- THE TASK -
Search the records below for the word "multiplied". Copy each line where it occurs.

-=-=-

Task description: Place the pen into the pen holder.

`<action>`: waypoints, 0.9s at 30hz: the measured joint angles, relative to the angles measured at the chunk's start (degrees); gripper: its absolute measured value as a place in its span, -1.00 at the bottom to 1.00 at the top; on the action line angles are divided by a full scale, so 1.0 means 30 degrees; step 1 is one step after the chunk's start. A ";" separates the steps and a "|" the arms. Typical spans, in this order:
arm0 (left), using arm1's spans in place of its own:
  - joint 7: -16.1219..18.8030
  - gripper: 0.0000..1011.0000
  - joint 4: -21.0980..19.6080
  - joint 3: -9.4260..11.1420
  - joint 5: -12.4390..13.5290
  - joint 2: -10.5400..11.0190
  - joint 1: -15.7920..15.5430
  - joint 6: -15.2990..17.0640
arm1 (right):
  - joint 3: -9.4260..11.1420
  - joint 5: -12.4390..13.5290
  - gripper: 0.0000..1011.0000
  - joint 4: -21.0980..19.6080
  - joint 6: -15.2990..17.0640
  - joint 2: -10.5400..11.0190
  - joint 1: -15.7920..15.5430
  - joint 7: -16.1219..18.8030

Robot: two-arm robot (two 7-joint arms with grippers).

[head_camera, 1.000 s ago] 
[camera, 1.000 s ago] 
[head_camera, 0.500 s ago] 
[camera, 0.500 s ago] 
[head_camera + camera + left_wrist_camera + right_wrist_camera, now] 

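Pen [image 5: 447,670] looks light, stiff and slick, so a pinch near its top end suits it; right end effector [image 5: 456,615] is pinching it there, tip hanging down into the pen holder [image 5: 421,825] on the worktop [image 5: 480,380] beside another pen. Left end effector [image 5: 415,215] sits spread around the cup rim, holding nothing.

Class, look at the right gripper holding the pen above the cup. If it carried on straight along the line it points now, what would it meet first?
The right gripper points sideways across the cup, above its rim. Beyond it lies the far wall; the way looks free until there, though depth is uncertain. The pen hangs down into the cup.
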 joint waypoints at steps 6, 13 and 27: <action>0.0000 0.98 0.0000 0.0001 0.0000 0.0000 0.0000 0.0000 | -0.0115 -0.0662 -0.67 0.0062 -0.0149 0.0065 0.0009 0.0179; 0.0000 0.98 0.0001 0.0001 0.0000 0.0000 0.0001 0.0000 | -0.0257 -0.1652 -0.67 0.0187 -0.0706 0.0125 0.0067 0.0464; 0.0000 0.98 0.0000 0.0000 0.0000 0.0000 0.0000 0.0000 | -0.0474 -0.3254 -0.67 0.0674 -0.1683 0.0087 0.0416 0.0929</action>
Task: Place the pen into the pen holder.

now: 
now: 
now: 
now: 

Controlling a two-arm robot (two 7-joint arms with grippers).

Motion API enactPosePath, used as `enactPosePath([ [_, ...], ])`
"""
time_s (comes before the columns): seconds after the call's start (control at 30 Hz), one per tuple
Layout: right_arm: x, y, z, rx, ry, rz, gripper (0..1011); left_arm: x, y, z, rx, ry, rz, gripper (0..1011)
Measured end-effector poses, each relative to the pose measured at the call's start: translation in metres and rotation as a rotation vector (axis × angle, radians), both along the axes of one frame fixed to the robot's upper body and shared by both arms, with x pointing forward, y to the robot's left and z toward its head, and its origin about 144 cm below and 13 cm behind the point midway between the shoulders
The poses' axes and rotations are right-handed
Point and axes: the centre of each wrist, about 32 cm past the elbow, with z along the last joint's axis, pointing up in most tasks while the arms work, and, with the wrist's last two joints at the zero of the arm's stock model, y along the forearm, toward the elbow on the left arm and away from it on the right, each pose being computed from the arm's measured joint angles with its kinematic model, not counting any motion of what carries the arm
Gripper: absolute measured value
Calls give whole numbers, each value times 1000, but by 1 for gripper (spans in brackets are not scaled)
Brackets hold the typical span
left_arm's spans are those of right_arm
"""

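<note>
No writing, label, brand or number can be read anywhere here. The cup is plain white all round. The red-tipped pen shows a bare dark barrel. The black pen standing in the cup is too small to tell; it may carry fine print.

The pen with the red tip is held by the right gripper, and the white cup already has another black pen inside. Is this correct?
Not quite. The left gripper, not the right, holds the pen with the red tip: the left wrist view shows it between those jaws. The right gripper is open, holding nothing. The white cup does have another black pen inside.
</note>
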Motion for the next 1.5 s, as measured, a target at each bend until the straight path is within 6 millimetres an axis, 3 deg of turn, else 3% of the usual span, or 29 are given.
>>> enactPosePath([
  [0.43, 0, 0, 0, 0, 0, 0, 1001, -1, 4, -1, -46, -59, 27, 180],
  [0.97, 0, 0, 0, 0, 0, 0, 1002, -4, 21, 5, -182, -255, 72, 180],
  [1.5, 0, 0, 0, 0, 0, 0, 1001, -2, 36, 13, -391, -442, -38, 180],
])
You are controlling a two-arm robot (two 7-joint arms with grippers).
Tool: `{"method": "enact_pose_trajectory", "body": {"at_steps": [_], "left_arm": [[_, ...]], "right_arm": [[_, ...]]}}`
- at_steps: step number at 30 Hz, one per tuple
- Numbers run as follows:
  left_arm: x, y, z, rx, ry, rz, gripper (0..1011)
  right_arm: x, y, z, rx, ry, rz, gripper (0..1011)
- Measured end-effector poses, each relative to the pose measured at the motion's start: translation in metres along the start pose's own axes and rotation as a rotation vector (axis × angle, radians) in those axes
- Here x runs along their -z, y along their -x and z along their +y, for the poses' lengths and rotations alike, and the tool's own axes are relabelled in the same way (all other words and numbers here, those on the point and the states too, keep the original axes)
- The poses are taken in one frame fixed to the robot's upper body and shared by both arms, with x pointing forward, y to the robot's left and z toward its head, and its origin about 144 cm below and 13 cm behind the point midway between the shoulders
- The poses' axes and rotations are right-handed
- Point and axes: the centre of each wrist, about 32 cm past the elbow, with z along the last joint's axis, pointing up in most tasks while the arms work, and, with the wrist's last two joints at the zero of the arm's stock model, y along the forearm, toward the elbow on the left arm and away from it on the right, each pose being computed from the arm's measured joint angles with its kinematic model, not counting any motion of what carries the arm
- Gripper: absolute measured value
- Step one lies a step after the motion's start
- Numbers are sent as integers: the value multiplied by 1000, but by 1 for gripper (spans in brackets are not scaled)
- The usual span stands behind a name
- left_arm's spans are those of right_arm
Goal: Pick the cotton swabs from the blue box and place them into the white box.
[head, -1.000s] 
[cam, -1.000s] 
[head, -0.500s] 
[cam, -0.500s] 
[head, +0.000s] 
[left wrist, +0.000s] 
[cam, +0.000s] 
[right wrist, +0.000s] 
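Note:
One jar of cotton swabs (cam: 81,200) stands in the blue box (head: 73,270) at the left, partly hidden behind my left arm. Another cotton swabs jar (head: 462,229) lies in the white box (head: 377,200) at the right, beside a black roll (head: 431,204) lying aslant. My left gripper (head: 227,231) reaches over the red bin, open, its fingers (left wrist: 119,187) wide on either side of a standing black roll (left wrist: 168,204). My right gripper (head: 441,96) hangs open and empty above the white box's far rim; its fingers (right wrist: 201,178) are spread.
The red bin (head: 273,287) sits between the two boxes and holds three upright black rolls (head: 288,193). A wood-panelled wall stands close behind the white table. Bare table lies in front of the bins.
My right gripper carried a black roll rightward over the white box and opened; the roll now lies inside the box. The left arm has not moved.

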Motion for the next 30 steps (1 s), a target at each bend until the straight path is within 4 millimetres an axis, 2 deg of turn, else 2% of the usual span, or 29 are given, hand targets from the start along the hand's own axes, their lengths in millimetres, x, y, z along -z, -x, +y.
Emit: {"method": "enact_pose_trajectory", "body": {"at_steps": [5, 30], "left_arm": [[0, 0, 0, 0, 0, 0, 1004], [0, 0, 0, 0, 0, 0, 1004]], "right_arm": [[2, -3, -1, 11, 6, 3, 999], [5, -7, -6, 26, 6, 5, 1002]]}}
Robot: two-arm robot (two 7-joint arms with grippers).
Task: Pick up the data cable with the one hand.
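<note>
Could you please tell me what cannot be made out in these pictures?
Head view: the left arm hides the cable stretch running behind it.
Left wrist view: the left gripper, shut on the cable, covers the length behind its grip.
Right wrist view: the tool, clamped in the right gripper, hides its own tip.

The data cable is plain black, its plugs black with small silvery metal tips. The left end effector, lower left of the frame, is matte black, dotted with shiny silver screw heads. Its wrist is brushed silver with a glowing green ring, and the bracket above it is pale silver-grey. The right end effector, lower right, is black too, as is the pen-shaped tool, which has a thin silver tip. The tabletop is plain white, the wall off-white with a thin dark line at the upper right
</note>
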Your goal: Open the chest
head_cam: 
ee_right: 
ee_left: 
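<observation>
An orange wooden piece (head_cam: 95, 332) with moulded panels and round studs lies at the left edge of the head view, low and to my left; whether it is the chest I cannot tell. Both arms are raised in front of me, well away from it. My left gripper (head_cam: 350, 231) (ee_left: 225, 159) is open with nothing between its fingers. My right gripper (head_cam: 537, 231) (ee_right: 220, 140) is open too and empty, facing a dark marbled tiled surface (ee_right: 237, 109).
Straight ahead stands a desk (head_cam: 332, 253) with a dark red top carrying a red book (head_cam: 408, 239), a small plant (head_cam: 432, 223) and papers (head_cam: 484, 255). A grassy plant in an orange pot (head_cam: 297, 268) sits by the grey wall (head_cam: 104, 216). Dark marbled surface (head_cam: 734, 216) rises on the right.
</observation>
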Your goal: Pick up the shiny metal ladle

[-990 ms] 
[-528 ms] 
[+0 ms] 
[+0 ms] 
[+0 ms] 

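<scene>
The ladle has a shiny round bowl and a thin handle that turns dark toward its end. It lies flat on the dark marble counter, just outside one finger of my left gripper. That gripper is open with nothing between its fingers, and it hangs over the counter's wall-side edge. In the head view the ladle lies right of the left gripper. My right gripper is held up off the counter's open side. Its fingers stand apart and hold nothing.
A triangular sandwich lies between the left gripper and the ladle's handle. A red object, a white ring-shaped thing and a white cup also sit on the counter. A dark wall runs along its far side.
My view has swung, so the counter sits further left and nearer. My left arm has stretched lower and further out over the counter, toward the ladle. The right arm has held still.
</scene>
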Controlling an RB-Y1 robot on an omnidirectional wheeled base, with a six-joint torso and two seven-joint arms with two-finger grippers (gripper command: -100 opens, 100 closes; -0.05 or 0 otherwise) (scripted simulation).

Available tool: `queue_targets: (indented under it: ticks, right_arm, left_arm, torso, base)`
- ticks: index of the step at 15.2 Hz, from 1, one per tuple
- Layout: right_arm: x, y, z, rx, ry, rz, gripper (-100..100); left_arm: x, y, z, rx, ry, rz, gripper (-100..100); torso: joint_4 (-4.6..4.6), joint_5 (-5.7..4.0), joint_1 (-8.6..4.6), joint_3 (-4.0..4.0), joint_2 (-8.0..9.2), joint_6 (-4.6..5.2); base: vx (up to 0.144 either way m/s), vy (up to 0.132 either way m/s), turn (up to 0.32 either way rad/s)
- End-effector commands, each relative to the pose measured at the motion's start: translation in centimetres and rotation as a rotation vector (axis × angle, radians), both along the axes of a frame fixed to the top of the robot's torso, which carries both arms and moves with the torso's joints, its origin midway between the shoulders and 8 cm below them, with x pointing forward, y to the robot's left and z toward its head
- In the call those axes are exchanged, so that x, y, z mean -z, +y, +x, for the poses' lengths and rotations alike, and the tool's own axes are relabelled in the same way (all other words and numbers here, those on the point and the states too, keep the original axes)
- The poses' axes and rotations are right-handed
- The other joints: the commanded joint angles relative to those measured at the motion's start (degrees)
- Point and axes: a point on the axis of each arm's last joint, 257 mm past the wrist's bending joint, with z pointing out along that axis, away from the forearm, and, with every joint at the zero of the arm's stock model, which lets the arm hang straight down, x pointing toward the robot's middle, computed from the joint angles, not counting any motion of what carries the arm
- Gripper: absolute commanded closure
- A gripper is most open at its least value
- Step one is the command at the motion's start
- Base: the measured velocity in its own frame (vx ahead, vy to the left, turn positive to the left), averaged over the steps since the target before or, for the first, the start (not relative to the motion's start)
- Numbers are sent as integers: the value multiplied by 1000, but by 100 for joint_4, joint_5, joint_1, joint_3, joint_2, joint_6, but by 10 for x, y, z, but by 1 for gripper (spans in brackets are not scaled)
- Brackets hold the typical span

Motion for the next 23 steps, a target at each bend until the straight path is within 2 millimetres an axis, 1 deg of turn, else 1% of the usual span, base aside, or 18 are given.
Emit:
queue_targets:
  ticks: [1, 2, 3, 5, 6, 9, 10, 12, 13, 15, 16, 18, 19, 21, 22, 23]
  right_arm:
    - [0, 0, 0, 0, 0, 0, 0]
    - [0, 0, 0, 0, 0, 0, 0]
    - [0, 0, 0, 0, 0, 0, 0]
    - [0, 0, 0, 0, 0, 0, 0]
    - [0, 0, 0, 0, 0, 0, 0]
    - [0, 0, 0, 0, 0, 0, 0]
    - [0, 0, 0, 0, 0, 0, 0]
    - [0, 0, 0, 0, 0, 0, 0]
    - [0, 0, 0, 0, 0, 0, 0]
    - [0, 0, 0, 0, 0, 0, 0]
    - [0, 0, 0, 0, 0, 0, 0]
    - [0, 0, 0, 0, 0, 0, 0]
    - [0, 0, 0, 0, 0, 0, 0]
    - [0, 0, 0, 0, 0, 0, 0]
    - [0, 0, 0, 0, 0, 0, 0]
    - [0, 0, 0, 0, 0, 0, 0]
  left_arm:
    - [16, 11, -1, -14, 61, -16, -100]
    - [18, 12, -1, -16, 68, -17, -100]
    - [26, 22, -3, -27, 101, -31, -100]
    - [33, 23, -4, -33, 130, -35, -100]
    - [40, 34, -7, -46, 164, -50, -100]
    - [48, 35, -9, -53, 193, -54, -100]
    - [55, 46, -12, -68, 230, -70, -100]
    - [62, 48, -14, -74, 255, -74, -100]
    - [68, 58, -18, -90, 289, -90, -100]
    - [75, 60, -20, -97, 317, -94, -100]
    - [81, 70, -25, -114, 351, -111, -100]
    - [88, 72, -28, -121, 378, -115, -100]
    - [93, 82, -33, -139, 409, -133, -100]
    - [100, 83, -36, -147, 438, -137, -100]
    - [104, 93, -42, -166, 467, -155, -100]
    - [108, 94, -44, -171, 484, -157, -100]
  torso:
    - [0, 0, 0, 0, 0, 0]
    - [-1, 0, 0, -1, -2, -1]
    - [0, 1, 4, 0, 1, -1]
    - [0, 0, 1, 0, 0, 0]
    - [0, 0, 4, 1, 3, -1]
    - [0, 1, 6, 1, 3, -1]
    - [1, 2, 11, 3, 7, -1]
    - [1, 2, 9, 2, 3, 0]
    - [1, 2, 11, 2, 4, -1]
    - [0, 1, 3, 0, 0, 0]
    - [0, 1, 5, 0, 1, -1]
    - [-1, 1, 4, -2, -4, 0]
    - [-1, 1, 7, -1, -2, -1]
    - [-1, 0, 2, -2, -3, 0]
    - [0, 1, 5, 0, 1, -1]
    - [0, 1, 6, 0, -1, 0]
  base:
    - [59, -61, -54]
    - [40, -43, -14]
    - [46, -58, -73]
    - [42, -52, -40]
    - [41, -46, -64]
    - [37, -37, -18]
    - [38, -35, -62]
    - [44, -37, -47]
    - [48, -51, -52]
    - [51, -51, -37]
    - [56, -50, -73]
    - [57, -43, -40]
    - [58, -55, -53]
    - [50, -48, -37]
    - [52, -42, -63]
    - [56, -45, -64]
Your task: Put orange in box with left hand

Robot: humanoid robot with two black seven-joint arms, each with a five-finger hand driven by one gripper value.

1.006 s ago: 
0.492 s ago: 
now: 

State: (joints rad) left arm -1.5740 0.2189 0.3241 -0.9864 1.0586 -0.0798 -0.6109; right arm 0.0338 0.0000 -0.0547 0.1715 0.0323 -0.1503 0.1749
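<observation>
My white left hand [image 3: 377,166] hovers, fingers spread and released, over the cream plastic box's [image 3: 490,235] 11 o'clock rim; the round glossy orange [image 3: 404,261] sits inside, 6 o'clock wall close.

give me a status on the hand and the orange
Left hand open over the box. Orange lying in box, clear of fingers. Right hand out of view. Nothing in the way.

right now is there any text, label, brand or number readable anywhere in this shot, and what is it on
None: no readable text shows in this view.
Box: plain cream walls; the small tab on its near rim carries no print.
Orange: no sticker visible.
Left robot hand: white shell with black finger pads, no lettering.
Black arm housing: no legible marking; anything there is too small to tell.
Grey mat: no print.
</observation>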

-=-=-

- WRITTEN RESPONSE -
- Numbers are sent as integers: the value multiplied by 1000, but by 1 for gripper (spans in brackets are not scaled)
- Numbers are sent as integers: the value multiplied by 1000, but by 100 for joint_4, joint_5, joint_1, joint_3, joint_2, joint_6, but by 10 for x, y, z, but by 1 for gripper (spans in brackets are not scaled)

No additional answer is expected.